With bronchogenic pathways of infection, inflammatory changes are found in the respiratory bronchioles and in the lung parenchyma. The resulting inflammation leads to a decrease in the respiratory surface of the lungs, to a violation of the permeability of the pulmonary membranes, to a decrease in the partial pressure and diffusion of oxygen, which causes hypoxemia. Oxygen starvation is the central link in the pathogenesis of pneumonia. The body includes compensatory reactions from the cardiovascular system and hematopoiesis. There is an increase in the pulse, an increase in the shock and minute volume of blood. An increase in cardiac output, aimed at reducing hypoxia, ultimately does not give an effect, since with the embolism of the lungs, the intensity of the forced exhalation decreases and the circulatory disorders deepen . In addition, as a result of hypoxia and enzyme shifts, depletion of energetically active substances (decrease in the level of glycogen, ATP, creatine phosphate, etc.) is observed, which leads to the inadequacy of this compensatory link and the circulatory attachment to respiratory hypoxemia . One of the compensatory links is the release of erythrocytes, but their function as oxygen carriers is changed due to enzymatic and histotoxic disorders, and hypoxic hypoxia is attached. There is an intensification of processes of lipid peroxidation and violation of antioxidant protection.

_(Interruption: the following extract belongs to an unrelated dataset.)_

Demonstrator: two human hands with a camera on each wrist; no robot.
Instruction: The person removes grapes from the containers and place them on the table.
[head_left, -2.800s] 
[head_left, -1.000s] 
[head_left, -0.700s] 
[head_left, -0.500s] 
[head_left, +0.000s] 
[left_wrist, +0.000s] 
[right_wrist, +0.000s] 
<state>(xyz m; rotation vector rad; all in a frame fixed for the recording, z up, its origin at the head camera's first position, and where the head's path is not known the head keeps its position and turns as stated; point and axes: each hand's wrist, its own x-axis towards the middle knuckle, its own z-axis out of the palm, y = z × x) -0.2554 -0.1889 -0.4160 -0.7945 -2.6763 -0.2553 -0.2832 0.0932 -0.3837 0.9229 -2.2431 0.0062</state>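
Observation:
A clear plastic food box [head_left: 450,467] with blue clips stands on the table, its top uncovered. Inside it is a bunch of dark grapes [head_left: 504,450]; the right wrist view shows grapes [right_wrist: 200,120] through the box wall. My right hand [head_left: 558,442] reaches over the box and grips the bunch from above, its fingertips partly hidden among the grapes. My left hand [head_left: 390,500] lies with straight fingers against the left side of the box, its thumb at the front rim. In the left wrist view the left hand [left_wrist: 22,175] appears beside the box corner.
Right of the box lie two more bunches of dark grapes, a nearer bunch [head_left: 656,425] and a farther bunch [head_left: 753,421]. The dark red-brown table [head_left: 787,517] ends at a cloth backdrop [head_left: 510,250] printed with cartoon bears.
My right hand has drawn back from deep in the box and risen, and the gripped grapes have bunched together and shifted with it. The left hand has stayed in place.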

Oxygen deficiency has an effect on the metabolism, oppression of oxidative processes occurs, undo-oxidized metabolic products accumulate in the blood and acid-base balance shifts toward acidosis. Acidosis is also an important link in the pathogenesis of pneumonia, which plays a role in impairing the functions of various organs and systems, especially the liver. Violation of the function of the liver, in turn, aggravates metabolic disturbances, especially the exchange of vitamins, which leads to clinical manifestations of polyhypovitaminosis. In addition, trophic disorders increase, especially in young children, posing a threat of development of malnutrition.

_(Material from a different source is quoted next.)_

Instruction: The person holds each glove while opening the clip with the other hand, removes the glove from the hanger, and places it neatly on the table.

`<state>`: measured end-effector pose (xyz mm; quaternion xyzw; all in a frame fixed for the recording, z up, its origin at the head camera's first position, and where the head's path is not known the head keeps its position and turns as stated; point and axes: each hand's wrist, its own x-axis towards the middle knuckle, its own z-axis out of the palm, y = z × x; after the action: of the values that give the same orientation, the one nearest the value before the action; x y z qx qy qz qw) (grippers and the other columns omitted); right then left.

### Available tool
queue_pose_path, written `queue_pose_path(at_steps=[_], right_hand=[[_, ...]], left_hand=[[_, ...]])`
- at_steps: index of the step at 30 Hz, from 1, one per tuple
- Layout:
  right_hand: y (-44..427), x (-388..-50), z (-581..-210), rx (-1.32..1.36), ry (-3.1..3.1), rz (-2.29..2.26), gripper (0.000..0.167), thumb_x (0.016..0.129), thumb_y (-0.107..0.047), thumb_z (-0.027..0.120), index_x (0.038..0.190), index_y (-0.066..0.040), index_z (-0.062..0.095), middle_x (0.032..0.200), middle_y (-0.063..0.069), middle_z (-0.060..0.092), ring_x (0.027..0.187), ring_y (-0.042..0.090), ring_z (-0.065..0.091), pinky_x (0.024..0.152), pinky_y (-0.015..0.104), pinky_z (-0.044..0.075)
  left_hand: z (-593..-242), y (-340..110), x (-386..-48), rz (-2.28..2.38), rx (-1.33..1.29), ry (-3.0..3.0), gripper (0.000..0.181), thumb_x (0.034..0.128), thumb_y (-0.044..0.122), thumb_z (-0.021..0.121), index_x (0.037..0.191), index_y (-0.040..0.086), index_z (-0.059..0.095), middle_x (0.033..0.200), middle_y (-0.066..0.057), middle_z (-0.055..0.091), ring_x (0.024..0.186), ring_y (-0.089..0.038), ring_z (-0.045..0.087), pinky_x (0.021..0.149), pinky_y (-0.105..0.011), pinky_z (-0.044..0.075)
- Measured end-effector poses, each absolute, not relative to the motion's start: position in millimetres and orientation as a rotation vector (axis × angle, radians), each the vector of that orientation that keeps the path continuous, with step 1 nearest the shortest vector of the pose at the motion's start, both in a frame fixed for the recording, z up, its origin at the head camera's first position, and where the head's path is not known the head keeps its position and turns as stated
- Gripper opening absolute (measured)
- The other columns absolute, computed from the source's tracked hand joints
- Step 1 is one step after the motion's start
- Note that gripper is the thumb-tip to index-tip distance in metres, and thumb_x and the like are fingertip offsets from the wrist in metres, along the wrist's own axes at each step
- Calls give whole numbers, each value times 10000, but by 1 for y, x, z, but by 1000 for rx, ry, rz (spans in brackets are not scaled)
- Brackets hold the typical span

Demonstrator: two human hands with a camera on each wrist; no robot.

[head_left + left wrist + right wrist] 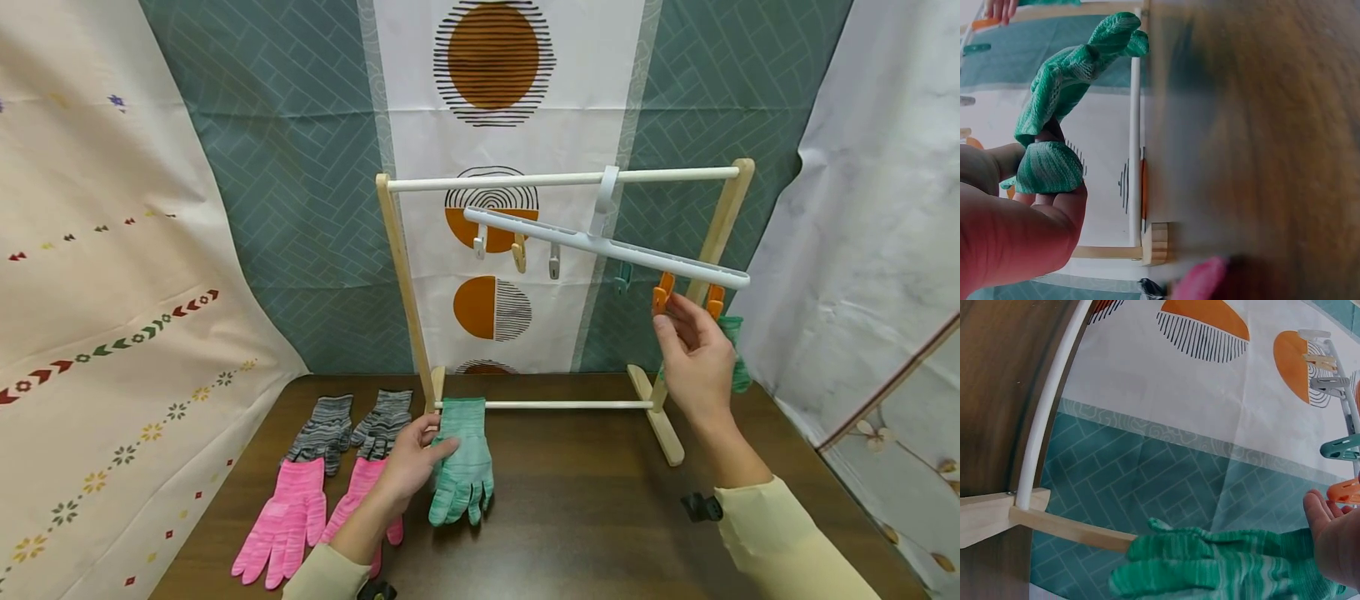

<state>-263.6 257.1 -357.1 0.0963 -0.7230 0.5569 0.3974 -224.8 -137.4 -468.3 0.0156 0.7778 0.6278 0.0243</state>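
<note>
My left hand (412, 458) holds a green knit glove (465, 458) by its cuff end, fingers of the glove hanging down. In the left wrist view the same glove (1054, 165) is pinched between thumb and fingers. My right hand (697, 354) pinches an orange clothespin (663, 293) on a white clip hanger (600, 243), which tilts down to the right. From another orange clothespin (716, 302) at the hanger's right end hangs a second green glove (738, 358), mostly hidden behind my right hand; its fingers show in the right wrist view.
The hanger hooks over the top bar of a wooden rack (525, 181). White, yellow, grey and teal clothespins (623, 277) hang along it. On the brown table (570, 508), pink gloves (285, 521) and grey striped gloves (322, 429) lie at left. Patterned cloth (285, 208) surrounds the table.
</note>
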Motion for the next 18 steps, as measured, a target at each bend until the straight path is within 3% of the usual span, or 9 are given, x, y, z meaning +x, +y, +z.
queue_pose_path(at_steps=[9, 13, 18], right_hand=[[259, -257, -363, 281, -1801, 1391, 367, 1029, -48, 698, 1385, 31, 657, 1270, 205, 719, 1087, 48, 710, 919, 147, 529], [259, -255, -367, 276, -1805, 1329, 333, 1028, -45, 699, 1357, 1, 685, 1243, 188, 725, 1094, 56, 714, 910, 145, 530], [260, -251, -370, 274, -1801, 1285, 324, 1027, -47, 702, 1351, -44, 703, 1219, 121, 739, 1102, 56, 715, 893, 143, 534]], left_hand=[[-477, -142, -224, 1881, 23, 2438, 476, 994, 121, 751, 1396, -55, 566, 1453, -305, 564, 1390, -483, 487, 1088, -645, 426], [-481, -144, -224, 1864, 16, 2433, 457, 984, 92, 748, 1374, -59, 566, 1415, -308, 581, 1368, -474, 505, 1073, -630, 443], [-486, -145, -224, 1821, 24, 2459, 430, 966, 50, 753, 1337, -67, 573, 1306, -272, 644, 1219, -396, 607, 986, -550, 507]])
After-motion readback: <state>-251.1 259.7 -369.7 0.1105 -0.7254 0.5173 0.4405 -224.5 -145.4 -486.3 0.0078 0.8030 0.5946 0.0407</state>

In children with pneumonia, metabolic processes are naturally disturbed:

  • acid-base state - metabolic or respiratory-metabolic acidosis with a decrease in the capacity of buffer bases, the accumulation of under-oxidized products;
  • water-salt - fluid retention, chlorides, hypokalemia; Dehydration is possible in newborns and infants;
  • protein - dysproteinemia with a decrease in the level of albumins, an increase in a1- and y-globulins, an increase in the content of ammonia, amino acids, urea, etc .;
  • carbohydrate - pathological sugar curves, with severe pneumonia - hypoglycemia;
  • lipid - hypocholesterolemia, increase in the level of total lipids against the background of a decrease in the content of phospholipids.

Respiratory failure is a condition in which either the lungs do not provide maintenance of the normal gas composition of the blood, or the latter is achieved due to abnormal operation of the external respiration apparatus, leading to a decrease in the functional capacity of the body.

On morphological forms distinguish focal, segmental, focal-drainage, croupous and interstitial pneumonia. Interstitial pneumonia in children is a rare form in pneumocystis, sepsis and some other diseases. The morphological form of pneumonia is determined by the clinical picture and radiographic data. Isolation of morphological forms has a certain prognostic significance and can influence the choice of starting therapy.